C. G., III, c. 135; Contra Retr., c. 16; C. impugn., cc. 5, 6; Quodl., 7, q. 7, a. 1, ad 4 in contr.; In Ioan., c. 6, lect. 3

Pare che i religiosi siano obbligati al lavoro manuale.

Infatti:

1. I religiosi non sono dispensati dall'osservanza dei precetti.

Ora, il lavoro manuale è di precetto, secondo l'ammonizione di S. Paolo [ 1 Ts 4,11 ]: « Lavorate con le vostre mani, come vi abbiamo ordinato ».

Da cui le parole di S. Agostino [ De op. monach. 30.38 ]: « Chi potrebbe tollerare che questi ribelli », cioè i religiosi che si rifiutano di lavorare, « i quali resistono agli ammonimenti dell'Apostolo, non siano sopportati come più deboli, ma invece esaltati come più santi? ».

Quindi i religiosi sono tenuti al lavoro manuale.

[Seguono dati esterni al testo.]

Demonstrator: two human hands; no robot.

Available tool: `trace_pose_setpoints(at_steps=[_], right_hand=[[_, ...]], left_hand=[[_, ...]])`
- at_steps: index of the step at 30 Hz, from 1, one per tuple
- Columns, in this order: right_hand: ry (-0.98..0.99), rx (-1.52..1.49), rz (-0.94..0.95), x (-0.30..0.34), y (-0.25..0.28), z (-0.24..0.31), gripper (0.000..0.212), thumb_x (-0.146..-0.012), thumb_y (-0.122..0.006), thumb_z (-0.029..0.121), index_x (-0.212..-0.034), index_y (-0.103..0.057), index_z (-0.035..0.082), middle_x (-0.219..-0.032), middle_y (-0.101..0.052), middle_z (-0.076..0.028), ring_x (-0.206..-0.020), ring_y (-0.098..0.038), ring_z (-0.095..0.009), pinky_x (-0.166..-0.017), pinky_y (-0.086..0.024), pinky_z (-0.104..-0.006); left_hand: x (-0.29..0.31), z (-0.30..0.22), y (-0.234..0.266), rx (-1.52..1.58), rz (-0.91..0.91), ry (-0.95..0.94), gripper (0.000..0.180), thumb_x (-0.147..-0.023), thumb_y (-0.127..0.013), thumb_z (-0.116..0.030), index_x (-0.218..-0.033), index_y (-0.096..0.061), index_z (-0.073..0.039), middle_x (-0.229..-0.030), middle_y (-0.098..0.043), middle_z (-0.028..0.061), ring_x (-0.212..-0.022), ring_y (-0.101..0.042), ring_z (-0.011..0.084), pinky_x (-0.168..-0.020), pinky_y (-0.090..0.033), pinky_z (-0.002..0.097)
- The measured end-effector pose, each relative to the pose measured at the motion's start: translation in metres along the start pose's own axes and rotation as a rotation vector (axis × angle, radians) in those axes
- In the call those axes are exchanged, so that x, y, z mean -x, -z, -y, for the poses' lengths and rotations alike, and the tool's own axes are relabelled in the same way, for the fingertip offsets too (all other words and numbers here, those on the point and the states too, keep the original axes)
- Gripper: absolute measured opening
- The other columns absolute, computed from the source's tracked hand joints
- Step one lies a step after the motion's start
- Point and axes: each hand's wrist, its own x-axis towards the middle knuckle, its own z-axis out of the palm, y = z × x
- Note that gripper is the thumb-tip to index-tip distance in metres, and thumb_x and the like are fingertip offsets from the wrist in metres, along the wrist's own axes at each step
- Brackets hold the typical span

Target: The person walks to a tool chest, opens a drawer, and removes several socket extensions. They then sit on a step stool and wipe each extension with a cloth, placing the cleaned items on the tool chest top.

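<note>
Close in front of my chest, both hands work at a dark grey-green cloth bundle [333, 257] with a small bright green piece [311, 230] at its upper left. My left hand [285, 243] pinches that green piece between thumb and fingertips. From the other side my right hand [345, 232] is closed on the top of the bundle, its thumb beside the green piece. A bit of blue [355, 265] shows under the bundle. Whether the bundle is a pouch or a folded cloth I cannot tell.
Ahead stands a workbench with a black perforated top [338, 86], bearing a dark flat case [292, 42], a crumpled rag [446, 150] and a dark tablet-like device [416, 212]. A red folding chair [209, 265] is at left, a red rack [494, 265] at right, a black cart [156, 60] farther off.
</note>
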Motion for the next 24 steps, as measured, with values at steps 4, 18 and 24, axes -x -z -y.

2. A commento di quel testo di S. Paolo [ 2 Ts 3,10 ]: « Chi non vuol lavorare neppure mangi », la Glossa [ ord. di Agost. ] afferma: « Alcuni dicono che l'Apostolo parla qui di opere spirituali, e non del lavoro corporale dei contadini e degli operai »; e aggiunge: « Costoro però cercano invano di confondere se stessi e gli altri, non solo per non compiere ciò che la carità comanda, ma per non intenderlo neppure ».

E continua poco dopo: « L'Apostolo vuole che i servi di Dio si guadagnino da vivere con il lavoro corporale ».

Ora propriamente parlando, come spiega Dionigi [ De eccl. hier. 6 ], i « servi di Dio » sono i religiosi, che si sono consacrati totalmente al suo servizio.

Essi dunque sono tenuti al lavoro manuale.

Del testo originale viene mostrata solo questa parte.